> **Goal of the exercise**: Retype the entries exactly, keeping every line intact.

> **Records for the exercise**:
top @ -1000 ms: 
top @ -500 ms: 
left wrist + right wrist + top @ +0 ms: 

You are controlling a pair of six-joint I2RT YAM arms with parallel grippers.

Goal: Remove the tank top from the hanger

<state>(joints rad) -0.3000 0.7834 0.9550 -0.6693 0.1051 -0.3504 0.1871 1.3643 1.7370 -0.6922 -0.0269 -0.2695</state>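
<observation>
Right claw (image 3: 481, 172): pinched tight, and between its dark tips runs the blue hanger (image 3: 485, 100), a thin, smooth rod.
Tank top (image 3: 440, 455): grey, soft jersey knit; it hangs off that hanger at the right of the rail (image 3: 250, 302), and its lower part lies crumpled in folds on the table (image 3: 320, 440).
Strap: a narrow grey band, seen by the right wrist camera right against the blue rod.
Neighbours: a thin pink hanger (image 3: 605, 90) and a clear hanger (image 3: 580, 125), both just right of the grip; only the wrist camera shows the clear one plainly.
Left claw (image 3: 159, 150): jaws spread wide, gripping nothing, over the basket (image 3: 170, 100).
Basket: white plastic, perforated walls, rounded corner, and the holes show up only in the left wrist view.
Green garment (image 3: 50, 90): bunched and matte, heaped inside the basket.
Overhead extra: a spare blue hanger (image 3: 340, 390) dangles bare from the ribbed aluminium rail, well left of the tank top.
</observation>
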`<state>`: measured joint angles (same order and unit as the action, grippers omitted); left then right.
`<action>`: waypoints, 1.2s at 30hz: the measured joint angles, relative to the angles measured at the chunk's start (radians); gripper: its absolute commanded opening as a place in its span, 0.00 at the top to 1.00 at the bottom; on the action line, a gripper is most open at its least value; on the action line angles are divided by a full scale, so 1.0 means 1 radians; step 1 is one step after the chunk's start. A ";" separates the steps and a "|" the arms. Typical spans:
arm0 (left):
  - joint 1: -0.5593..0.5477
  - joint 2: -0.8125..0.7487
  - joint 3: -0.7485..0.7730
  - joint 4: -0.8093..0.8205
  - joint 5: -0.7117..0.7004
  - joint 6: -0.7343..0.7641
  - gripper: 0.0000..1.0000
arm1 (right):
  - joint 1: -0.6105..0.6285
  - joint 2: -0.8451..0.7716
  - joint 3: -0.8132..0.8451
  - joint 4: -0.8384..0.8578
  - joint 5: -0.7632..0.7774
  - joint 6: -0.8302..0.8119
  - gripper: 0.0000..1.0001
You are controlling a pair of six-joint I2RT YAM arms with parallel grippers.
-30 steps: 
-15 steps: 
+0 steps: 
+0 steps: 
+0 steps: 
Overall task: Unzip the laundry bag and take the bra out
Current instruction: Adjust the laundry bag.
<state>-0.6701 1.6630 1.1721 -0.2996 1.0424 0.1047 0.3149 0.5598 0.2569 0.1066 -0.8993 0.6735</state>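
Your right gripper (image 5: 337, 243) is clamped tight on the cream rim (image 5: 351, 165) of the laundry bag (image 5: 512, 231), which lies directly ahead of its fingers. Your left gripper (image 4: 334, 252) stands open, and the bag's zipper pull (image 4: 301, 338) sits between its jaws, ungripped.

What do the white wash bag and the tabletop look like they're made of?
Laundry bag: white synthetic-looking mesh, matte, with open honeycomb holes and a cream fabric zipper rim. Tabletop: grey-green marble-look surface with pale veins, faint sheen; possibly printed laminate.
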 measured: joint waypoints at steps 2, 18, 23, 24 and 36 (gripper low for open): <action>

> **Solution below**:
top @ -1000 ms: 
top @ -500 ms: 
left wrist + right wrist + top @ +0 ms: 

You are controlling a pair of six-joint I2RT YAM arms with parallel grippers.

Goal: Remove the tank top from the hanger

<state>(joints rad) -0.3000 0.7834 0.9550 -0.6693 0.1051 -0.3504 0.1871 1.3643 1.7370 -0.6922 -0.0269 -0.2695</state>
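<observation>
Right claw (image 3: 481, 172): pinched tight, and between its dark tips runs the blue hanger (image 3: 485, 100), a thin, smooth rod.
Tank top (image 3: 440, 455): grey, soft jersey knit; it hangs off that hanger at the right of the rail (image 3: 250, 302), and its lower part lies crumpled in folds on the table (image 3: 320, 440).
Strap: a narrow grey band, seen by the right wrist camera right against the blue rod.
Neighbours: a thin pink hanger (image 3: 605, 90) and a clear hanger (image 3: 580, 125), both just right of the grip; only the wrist camera shows the clear one plainly.
Left claw (image 3: 159, 150): jaws spread wide, gripping nothing, over the basket (image 3: 170, 100).
Basket: white plastic, perforated walls, rounded corner, and the holes show up only in the left wrist view.
Green garment (image 3: 50, 90): bunched and matte, heaped inside the basket.
Overhead extra: a spare blue hanger (image 3: 340, 390) dangles bare from the ribbed aluminium rail, well left of the tank top.
</observation>
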`<state>`: measured joint angles (same order and unit as the action, grippers omitted); left then right.
`<action>`: waypoints, 1.2s at 30hz: the measured joint angles, relative to the angles measured at the chunk's start (radians); gripper: its absolute commanded opening as a place in its span, 0.00 at the top to 1.00 at the bottom; on the action line, a gripper is most open at its least value; on the action line angles are divided by a full scale, so 1.0 means 1 radians; step 1 is one step after the chunk's start. A ";" separates the steps and a "|" the arms. Typical spans:
arm0 (left):
  - joint 1: -0.5593..0.5477
  - joint 2: -0.8125..0.7487
  - joint 3: -0.7485..0.7730
  - joint 4: -0.8093..0.8205
  - joint 5: -0.7117..0.7004
  - joint 6: -0.7343..0.7641
  - gripper: 0.0000..1.0000
arm1 (right):
  - joint 1: -0.6105..0.6285
  - joint 2: -0.8451..0.7716
  - joint 3: -0.8132..0.8451
  - joint 4: -0.8384..0.8578
  - joint 5: -0.7632..0.7774
  - joint 6: -0.8302..0.8119
  - gripper: 0.0000..1.0001
You are controlling a pair of six-joint I2RT YAM arms with parallel grippers.
-30 steps: 
-15 steps: 
+0 steps: 
+0 steps: 
+0 steps: 
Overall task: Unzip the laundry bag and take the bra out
Current instruction: Adjust the laundry bag.
<state>-0.6701 1.6630 1.1721 -0.2996 1.0424 0.1047 0.3149 0.5598 0.2569 0.1066 -0.8993 0.6735</state>
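Your right gripper (image 5: 337, 243) is clamped tight on the cream rim (image 5: 351, 165) of the laundry bag (image 5: 512, 231), which lies directly ahead of its fingers. Your left gripper (image 4: 334, 252) stands open, and the bag's zipper pull (image 4: 301, 338) sits between its jaws, ungripped.

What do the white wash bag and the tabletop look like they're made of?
Laundry bag: white synthetic-looking mesh, matte, with open honeycomb holes and a cream fabric zipper rim. Tabletop: grey-green marble-look surface with pale veins, faint sheen; possibly printed laminate.
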 measured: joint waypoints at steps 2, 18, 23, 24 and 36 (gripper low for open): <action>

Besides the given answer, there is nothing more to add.